=== Begin Enclosure ===

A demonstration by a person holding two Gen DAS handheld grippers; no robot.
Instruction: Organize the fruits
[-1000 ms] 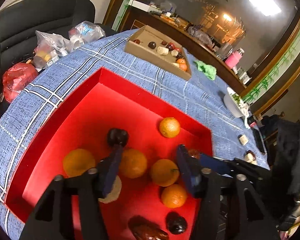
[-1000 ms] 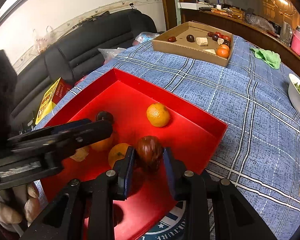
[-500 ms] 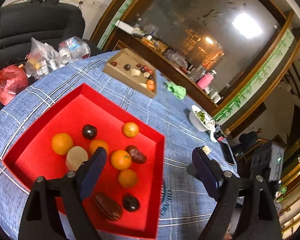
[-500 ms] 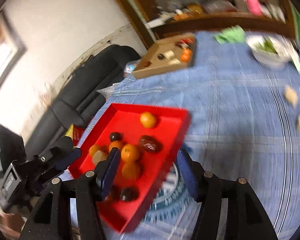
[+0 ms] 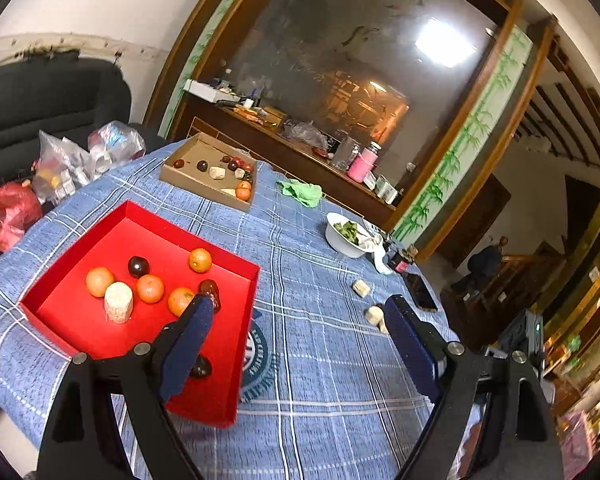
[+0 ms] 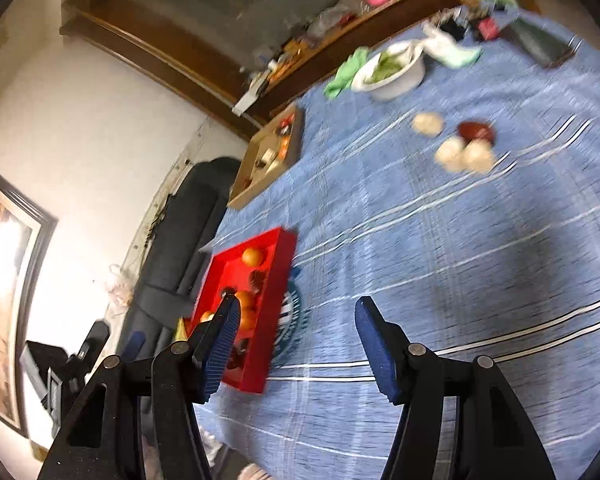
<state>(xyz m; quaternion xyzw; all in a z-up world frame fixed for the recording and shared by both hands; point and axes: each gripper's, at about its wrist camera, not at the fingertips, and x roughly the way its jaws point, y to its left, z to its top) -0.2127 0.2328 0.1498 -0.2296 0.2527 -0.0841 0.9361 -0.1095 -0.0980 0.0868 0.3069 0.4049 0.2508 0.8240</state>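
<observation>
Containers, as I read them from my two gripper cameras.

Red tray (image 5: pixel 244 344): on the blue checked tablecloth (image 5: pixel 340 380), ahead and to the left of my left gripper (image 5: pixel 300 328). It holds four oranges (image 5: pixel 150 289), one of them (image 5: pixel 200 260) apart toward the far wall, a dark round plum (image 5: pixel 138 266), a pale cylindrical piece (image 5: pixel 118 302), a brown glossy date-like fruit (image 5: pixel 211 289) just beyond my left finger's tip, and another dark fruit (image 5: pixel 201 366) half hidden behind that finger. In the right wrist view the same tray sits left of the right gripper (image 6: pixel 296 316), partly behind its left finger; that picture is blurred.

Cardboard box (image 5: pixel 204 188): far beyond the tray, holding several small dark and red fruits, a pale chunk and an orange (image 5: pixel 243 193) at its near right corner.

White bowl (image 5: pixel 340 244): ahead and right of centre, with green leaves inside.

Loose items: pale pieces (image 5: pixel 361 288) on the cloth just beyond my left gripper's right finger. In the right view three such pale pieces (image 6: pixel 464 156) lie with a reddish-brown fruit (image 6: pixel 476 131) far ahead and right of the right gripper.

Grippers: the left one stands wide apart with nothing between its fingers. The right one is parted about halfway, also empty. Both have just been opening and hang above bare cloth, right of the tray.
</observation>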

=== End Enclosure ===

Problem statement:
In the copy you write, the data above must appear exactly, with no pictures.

Task response:
A demonstration by a person holding two Gen DAS handheld grippers; no robot.
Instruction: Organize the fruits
[-1000 ms] 
[-1000 ms] 
[-500 ms] 
[-500 ms] 
[+0 ms] 
[+0 ms] 
<state>(xyz m; quaternion xyzw; all in a z-up world frame fixed for the recording and shared by both hands; point and axes: each gripper's, at about its wrist camera, not at the fingertips, and x roughly the way its jaws point, y to its left, z to its top) -0.2127 0.2328 0.1498 -0.2296 0.2527 -0.0841 0.9361 -0.1095 -0.0980 0.0868 0.3069 0.4049 0.2508 0.8240</state>
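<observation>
Containers, as I read them from my two gripper cameras.

Red tray (image 5: pixel 244 344): on the blue checked tablecloth (image 5: pixel 340 380), ahead and to the left of my left gripper (image 5: pixel 300 328). It holds four oranges (image 5: pixel 150 289), one of them (image 5: pixel 200 260) apart toward the far wall, a dark round plum (image 5: pixel 138 266), a pale cylindrical piece (image 5: pixel 118 302), a brown glossy date-like fruit (image 5: pixel 211 289) just beyond my left finger's tip, and another dark fruit (image 5: pixel 201 366) half hidden behind that finger. In the right wrist view the same tray sits left of the right gripper (image 6: pixel 296 316), partly behind its left finger; that picture is blurred.

Cardboard box (image 5: pixel 204 188): far beyond the tray, holding several small dark and red fruits, a pale chunk and an orange (image 5: pixel 243 193) at its near right corner.

White bowl (image 5: pixel 340 244): ahead and right of centre, with green leaves inside.

Loose items: pale pieces (image 5: pixel 361 288) on the cloth just beyond my left gripper's right finger. In the right view three such pale pieces (image 6: pixel 464 156) lie with a reddish-brown fruit (image 6: pixel 476 131) far ahead and right of the right gripper.

Grippers: the left one stands wide apart with nothing between its fingers. The right one is parted about halfway, also empty. Both have just been opening and hang above bare cloth, right of the tray.
</observation>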

That completes the response to the exercise.